EXERCISE PROMPT. Print every line below. Match each one exactly.

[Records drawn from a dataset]
= Beginning of Section =

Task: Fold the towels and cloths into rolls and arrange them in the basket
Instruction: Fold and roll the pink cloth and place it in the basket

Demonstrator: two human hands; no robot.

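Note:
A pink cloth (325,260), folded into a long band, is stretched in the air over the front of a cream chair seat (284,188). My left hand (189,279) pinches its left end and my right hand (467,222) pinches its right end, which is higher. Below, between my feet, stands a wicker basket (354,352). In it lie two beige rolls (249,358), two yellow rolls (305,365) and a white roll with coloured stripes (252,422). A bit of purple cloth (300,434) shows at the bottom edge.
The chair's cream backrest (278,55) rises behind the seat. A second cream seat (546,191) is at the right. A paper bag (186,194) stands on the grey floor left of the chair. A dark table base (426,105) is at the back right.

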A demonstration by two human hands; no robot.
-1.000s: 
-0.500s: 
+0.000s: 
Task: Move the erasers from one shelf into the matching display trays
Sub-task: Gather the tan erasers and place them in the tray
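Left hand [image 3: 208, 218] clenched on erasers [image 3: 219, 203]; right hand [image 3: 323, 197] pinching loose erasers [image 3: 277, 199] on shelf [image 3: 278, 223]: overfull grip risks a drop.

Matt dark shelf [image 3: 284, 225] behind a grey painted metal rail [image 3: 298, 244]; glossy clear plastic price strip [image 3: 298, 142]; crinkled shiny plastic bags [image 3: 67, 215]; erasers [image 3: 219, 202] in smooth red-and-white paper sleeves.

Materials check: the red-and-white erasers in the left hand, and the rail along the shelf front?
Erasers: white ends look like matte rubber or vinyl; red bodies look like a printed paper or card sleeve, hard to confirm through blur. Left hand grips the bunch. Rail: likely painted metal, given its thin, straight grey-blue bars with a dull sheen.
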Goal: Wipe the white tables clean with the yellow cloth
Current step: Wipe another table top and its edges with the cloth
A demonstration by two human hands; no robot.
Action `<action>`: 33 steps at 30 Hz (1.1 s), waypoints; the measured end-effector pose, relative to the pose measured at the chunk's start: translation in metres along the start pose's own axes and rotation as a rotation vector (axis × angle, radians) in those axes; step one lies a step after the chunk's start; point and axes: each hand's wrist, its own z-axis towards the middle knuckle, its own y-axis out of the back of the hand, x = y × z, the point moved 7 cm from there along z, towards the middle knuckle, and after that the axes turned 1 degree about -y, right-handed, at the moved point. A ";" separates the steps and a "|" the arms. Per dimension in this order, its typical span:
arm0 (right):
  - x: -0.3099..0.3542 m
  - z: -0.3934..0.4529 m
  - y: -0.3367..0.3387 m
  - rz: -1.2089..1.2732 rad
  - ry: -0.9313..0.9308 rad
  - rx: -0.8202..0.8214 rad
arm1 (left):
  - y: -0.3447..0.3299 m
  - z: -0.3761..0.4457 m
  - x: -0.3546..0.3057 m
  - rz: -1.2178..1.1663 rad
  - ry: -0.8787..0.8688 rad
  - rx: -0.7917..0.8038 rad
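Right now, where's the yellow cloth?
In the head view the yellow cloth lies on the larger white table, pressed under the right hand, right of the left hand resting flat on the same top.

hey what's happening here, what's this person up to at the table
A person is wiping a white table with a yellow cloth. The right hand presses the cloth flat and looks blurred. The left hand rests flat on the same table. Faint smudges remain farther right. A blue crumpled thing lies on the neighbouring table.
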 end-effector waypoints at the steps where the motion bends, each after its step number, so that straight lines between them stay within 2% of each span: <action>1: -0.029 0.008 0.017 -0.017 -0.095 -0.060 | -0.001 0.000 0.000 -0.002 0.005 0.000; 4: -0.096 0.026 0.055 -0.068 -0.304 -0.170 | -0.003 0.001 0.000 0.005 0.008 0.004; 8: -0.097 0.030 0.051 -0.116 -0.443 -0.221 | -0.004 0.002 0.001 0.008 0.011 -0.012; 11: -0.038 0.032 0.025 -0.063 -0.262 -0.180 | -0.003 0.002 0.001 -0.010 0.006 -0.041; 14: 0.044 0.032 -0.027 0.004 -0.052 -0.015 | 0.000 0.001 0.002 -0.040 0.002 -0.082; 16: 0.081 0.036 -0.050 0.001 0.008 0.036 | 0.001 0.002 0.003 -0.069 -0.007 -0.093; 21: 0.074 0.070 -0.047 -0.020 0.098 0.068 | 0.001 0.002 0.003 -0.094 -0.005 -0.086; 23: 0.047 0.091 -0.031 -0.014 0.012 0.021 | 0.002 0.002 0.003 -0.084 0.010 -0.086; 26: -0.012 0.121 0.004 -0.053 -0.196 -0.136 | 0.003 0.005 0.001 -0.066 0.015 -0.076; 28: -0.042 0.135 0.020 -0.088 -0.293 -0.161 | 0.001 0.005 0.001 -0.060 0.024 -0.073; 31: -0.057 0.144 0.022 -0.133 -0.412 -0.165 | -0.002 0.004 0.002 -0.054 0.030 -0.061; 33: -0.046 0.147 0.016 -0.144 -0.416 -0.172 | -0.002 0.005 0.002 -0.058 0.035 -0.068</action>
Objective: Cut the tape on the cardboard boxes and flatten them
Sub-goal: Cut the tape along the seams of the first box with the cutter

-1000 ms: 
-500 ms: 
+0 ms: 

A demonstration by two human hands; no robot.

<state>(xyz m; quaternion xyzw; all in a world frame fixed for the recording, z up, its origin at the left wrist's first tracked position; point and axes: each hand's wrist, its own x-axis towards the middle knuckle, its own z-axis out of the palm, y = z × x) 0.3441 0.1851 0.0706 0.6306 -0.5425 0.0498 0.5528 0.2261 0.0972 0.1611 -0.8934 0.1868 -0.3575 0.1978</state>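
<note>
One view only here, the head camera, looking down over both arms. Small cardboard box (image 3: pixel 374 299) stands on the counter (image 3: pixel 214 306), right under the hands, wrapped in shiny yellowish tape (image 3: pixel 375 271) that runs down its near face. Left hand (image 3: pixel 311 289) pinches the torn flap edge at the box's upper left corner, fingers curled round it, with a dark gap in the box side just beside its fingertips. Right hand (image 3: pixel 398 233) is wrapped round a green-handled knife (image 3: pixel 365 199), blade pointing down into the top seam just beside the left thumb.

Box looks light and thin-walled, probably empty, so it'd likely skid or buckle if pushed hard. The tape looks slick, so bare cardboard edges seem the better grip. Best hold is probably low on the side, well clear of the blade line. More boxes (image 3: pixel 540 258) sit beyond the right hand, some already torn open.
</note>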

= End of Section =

TASK RESPONSE.
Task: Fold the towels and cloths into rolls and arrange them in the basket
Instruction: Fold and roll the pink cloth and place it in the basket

Demonstrator: two human hands; no robot.

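Note:
A pink cloth (325,260), folded into a long band, is stretched in the air over the front of a cream chair seat (284,188). My left hand (189,279) pinches its left end and my right hand (467,222) pinches its right end, which is higher. Below, between my feet, stands a wicker basket (354,352). In it lie two beige rolls (249,358), two yellow rolls (305,365) and a white roll with coloured stripes (252,422). A bit of purple cloth (300,434) shows at the bottom edge.
The chair's cream backrest (278,55) rises behind the seat. A second cream seat (546,191) is at the right. A paper bag (186,194) stands on the grey floor left of the chair. A dark table base (426,105) is at the back right.
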
A demonstration by two human hands; no robot.
-1.000s: 
-0.500s: 
+0.000s: 
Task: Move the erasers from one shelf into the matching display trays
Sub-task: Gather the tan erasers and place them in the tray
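Left hand [image 3: 208, 218] clenched on erasers [image 3: 219, 203]; right hand [image 3: 323, 197] pinching loose erasers [image 3: 277, 199] on shelf [image 3: 278, 223]: overfull grip risks a drop.

Matt dark shelf [image 3: 284, 225] behind a grey painted metal rail [image 3: 298, 244]; glossy clear plastic price strip [image 3: 298, 142]; crinkled shiny plastic bags [image 3: 67, 215]; erasers [image 3: 219, 202] in smooth red-and-white paper sleeves.

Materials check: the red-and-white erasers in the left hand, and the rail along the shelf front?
Erasers: white ends look like matte rubber or vinyl; red bodies look like a printed paper or card sleeve, hard to confirm through blur. Left hand grips the bunch. Rail: likely painted metal, given its thin, straight grey-blue bars with a dull sheen.
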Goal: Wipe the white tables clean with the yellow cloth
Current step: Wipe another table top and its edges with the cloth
A demonstration by two human hands; no robot.
Action `<action>`: 33 steps at 30 Hz (1.1 s), waypoints; the measured end-effector pose, relative to the pose measured at the chunk's start: translation in metres along the start pose's own axes and rotation as a rotation vector (axis × angle, radians) in those axes; step one lies a step after the chunk's start; point and axes: each hand's wrist, its own z-axis towards the middle knuckle, its own y-axis out of the back of the hand, x = y × z, the point moved 7 cm from there along z, towards the middle knuckle, and after that the axes turned 1 degree about -y, right-handed, at the moved point. A ";" separates the steps and a "|" the arms. Per dimension in this order, its typical span:
arm0 (right):
  - x: -0.3099..0.3542 m
  - z: -0.3934..0.4529 m
  - y: -0.3367..0.3387 m
  - rz: -1.2089..1.2732 rad
  - ry: -0.9313..0.9308 rad
  - rx: -0.8202..0.8214 rad
arm1 (left):
  - y: -0.3447..0.3299 m
  - z: -0.3761..0.4457 m
  - x: -0.3546..0.3057 m
  - rz: -1.2178..1.1663 rad
  - ry: -0.8787..0.8688 rad
  - rx: -0.7917..0.8038 rad
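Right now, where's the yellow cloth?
In the head view the yellow cloth lies on the larger white table, pressed under the right hand, right of the left hand resting flat on the same top.

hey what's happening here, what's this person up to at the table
A person is wiping a white table with a yellow cloth. The right hand presses the cloth flat and looks blurred. The left hand rests flat on the same table. Faint smudges remain farther right. A blue crumpled thing lies on the neighbouring table.
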 end-effector waypoints at the steps where the motion bends, each after its step number, so that straight lines between them stay within 2% of each span: <action>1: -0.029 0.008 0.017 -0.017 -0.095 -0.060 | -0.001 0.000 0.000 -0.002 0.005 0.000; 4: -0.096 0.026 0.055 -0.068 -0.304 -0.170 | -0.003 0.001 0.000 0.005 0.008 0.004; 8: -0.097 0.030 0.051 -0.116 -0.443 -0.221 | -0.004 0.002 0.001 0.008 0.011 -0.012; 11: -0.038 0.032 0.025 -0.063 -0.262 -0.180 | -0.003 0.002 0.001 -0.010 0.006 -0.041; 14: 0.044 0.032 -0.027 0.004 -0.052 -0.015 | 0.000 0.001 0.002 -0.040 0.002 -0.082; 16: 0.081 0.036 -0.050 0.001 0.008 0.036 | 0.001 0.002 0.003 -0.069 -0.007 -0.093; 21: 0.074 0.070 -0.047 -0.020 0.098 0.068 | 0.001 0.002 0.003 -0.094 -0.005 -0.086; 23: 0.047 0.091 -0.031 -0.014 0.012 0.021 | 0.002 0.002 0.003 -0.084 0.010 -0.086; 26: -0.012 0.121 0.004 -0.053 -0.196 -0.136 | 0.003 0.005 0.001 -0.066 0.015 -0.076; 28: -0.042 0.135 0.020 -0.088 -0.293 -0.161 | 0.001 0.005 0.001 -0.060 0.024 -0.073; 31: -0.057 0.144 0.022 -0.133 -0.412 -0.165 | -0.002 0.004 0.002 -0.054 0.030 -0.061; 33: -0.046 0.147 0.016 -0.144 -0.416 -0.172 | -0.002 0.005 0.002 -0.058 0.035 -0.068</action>
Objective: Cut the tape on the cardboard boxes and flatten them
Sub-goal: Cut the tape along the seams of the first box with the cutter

-1000 ms: 
-500 ms: 
+0 ms: 

A demonstration by two human hands; no robot.

<state>(xyz m; quaternion xyzw; all in a world frame fixed for the recording, z up, its origin at the left wrist's first tracked position; point and axes: each hand's wrist, its own x-axis towards the middle knuckle, its own z-axis out of the palm, y = z × x) 0.3441 0.1851 0.0706 0.6306 -0.5425 0.0498 0.5528 0.2261 0.0972 0.1611 -0.8934 0.1868 -0.3575 0.1978</state>
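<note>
One view only here, the head camera, looking down over both arms. Small cardboard box (image 3: pixel 374 299) stands on the counter (image 3: pixel 214 306), right under the hands, wrapped in shiny yellowish tape (image 3: pixel 375 271) that runs down its near face. Left hand (image 3: pixel 311 289) pinches the torn flap edge at the box's upper left corner, fingers curled round it, with a dark gap in the box side just beside its fingertips. Right hand (image 3: pixel 398 233) is wrapped round a green-handled knife (image 3: pixel 365 199), blade pointing down into the top seam just beside the left thumb.

Box looks light and thin-walled, probably empty, so it'd likely skid or buckle if pushed hard. The tape looks slick, so bare cardboard edges seem the better grip. Best hold is probably low on the side, well clear of the blade line. More boxes (image 3: pixel 540 258) sit beyond the right hand, some already torn open.
</note>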

Nothing more belongs to this exercise.